● ACTIVITY:
Wherever the word "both" appears in a line of the data, that line should be copied.

Stored data entries

****************************************

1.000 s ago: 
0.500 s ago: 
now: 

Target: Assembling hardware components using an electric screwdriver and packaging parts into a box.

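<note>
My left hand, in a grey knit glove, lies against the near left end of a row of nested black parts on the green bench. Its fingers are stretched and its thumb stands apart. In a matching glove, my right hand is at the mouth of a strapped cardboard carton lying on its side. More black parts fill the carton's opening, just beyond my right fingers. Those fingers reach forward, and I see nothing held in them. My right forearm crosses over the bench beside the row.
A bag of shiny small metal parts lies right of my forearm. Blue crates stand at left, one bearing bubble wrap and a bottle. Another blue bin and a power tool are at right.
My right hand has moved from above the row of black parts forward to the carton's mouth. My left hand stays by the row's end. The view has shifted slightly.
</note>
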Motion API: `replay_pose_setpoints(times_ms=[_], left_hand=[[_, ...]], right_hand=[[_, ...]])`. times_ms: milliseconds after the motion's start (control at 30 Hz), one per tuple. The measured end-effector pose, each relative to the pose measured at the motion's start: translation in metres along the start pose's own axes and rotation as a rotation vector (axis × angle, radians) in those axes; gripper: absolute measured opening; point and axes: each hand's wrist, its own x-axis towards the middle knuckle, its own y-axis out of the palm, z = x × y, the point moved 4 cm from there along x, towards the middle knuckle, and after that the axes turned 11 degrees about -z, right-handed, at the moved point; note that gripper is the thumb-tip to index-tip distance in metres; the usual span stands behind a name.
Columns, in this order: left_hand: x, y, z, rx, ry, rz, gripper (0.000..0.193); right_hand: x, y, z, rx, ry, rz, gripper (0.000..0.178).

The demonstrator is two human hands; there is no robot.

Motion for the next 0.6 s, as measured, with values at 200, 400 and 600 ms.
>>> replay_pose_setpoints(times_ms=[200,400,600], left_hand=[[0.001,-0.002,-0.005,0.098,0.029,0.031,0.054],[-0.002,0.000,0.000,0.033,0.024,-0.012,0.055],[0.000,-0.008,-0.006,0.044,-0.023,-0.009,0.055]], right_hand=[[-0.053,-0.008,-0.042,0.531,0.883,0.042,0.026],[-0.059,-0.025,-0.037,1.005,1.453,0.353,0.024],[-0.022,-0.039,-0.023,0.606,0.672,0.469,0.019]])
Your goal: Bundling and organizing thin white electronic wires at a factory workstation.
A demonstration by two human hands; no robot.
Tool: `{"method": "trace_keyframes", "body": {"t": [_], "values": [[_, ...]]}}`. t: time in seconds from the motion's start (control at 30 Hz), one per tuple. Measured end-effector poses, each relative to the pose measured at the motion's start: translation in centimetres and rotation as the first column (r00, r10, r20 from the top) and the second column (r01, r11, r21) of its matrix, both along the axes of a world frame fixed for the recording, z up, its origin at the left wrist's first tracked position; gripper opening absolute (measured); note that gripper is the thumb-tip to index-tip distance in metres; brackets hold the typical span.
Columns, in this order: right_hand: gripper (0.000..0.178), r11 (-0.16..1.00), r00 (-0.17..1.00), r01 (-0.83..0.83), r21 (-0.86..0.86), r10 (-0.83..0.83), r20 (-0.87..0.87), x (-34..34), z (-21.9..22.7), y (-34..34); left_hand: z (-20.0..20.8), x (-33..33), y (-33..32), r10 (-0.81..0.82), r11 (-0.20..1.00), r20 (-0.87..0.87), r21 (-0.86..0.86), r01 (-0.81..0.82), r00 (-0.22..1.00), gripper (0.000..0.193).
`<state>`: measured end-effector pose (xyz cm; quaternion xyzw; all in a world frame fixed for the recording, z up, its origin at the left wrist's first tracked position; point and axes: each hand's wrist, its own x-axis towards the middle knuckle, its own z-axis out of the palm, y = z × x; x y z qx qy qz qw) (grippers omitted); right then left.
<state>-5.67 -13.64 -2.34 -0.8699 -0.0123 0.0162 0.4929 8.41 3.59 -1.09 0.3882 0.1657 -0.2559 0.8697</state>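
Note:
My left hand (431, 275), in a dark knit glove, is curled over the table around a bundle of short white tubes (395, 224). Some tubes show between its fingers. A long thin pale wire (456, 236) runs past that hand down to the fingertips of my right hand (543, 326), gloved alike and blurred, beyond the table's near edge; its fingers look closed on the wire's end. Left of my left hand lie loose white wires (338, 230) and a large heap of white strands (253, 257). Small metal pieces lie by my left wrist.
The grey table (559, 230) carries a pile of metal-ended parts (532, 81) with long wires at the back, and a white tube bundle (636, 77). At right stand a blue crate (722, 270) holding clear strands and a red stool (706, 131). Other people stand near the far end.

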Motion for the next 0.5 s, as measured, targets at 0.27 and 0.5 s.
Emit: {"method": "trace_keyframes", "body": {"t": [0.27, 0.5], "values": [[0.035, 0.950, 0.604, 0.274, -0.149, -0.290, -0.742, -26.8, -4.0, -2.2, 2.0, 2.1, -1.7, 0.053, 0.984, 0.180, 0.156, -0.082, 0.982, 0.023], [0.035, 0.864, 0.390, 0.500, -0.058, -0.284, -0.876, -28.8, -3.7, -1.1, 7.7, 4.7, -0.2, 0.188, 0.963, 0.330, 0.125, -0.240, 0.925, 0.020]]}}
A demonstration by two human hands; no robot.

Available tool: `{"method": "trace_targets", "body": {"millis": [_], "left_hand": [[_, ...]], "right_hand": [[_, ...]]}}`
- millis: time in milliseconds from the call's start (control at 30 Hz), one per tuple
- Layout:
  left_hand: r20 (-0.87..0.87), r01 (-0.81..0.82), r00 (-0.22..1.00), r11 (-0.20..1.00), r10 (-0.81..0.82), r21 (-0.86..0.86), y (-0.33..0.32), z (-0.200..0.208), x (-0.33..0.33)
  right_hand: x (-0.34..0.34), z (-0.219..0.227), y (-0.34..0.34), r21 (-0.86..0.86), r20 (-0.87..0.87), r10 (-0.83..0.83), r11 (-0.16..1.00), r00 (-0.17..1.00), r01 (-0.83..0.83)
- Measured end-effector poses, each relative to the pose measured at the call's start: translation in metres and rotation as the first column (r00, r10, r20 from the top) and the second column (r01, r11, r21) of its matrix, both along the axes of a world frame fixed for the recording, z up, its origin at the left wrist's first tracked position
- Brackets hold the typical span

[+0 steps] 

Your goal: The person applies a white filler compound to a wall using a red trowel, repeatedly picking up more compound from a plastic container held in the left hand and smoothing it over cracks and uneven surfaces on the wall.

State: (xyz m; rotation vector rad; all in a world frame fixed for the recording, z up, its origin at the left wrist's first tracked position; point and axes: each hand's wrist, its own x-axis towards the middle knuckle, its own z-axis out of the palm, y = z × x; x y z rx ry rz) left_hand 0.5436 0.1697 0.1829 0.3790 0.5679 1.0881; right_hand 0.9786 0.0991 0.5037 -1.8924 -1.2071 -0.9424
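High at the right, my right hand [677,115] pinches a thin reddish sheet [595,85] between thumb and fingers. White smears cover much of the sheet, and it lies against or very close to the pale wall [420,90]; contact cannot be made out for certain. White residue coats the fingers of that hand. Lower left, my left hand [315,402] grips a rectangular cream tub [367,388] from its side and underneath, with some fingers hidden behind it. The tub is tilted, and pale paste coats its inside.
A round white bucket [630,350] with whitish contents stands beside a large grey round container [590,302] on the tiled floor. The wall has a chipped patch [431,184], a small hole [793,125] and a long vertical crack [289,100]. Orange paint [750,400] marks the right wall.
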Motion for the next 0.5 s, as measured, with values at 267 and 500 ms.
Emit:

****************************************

● WRITTEN REPLY:
Tool: `{"method": "trace_keyframes", "body": {"t": [_], "values": [[_, ...]]}}`. t: time in seconds from the motion's start (control at 30 Hz), one per tuple. Measured end-effector poses, each relative to the pose measured at the motion's start: translation in centimetres and rotation as the first column (r00, r10, r20 from the top) and the second column (r01, r11, r21) of its matrix, both along the axes of a world frame fixed for the recording, z up, its origin at the left wrist's first tracked position; gripper opening absolute (measured); note that gripper is the thumb-tip to index-tip distance in metres; brackets hold the typical span.
- Measured end-effector poses, each relative to the pose measured at the call's start: translation in metres and rotation as the first column (r00, r10, r20 from the top) and the second column (r01, r11, r21) of its matrix, both along the axes of a world frame fixed for the recording, z up, its origin at the left wrist's first tracked position

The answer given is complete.